Silver’s renewed plunge and broader deleveraging across macro trades have added to risk-off positioning, with crypto increasingly trading as part of the same liquidity-driven complex.
The $60,000 zone has recently popped up as a potential entry point. As CoinDesk previously reported, bitcoin's 200-week moving average (WMA) has historically acted as a bottom signal in every previous cycle for the largest cryptocurrency. Currently, it is sitting around at $57,926.
Read more: Bitcoin can still fall further. Historical data shows $60,000 will be the bottom
Meanwhile, prediction markets are also signaling a shift in sentiment. On Polymarket, contracts tied to bitcoin’s 2026 price outcomes now skew toward lower levels, with traders assigning the highest probability to prices at or below $65,000.

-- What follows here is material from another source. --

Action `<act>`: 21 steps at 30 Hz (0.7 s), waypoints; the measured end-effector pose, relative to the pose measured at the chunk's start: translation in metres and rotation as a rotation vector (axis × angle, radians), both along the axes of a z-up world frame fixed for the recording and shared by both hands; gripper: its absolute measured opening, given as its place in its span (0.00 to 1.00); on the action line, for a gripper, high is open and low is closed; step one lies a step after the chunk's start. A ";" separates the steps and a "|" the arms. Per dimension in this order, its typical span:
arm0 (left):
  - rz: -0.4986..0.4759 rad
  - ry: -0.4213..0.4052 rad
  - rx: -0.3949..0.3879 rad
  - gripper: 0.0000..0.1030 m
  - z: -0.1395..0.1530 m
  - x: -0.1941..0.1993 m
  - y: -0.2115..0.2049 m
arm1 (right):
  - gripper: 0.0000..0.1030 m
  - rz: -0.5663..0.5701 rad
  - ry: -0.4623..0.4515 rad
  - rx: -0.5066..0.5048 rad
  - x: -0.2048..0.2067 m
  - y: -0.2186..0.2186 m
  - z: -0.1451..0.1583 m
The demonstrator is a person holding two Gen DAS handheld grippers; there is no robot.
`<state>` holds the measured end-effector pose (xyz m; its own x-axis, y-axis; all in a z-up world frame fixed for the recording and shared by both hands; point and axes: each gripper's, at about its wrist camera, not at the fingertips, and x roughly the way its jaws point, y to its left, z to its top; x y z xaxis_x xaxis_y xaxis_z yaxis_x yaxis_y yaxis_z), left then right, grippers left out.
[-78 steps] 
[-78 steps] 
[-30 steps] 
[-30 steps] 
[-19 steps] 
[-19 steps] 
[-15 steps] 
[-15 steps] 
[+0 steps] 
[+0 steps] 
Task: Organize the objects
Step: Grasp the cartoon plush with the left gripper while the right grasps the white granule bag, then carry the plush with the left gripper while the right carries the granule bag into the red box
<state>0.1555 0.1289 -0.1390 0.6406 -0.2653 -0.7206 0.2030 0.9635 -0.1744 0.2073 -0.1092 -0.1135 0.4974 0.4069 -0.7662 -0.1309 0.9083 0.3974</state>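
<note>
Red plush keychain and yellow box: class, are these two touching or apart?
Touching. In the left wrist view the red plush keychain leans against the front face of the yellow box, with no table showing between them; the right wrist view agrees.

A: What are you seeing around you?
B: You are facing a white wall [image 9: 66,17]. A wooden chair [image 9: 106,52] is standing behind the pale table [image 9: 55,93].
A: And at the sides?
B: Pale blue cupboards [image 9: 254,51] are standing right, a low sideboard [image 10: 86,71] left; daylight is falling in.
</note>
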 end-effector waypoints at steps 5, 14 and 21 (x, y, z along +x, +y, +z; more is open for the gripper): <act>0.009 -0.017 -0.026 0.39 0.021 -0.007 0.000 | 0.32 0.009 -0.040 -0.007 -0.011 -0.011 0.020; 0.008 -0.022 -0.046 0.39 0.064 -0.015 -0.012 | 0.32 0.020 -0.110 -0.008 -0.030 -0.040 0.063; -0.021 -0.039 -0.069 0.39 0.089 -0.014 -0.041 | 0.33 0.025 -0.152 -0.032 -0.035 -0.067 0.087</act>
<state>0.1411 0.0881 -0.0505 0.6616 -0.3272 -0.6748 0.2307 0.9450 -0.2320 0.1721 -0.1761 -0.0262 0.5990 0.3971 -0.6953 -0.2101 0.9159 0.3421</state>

Odds for deeper drawdowns into the mid-$50,000 range have climbed in recent days, while expectations for six-figure prices have faded sharply from January highs.
Flows data points to similar caution. US-listed spot bitcoin ETFs have logged net outflows this week, while activity in perpetual futures has thinned as leverage is reduced.
Some market participants still view the $68,000 to $70,000 zone as a key technical area, citing heavy prior trading activity and long-term holder cost bases clustered nearby.
A sustained break below that range could open the door to a deeper consolidation phase, echoing prior post-rally drawdowns.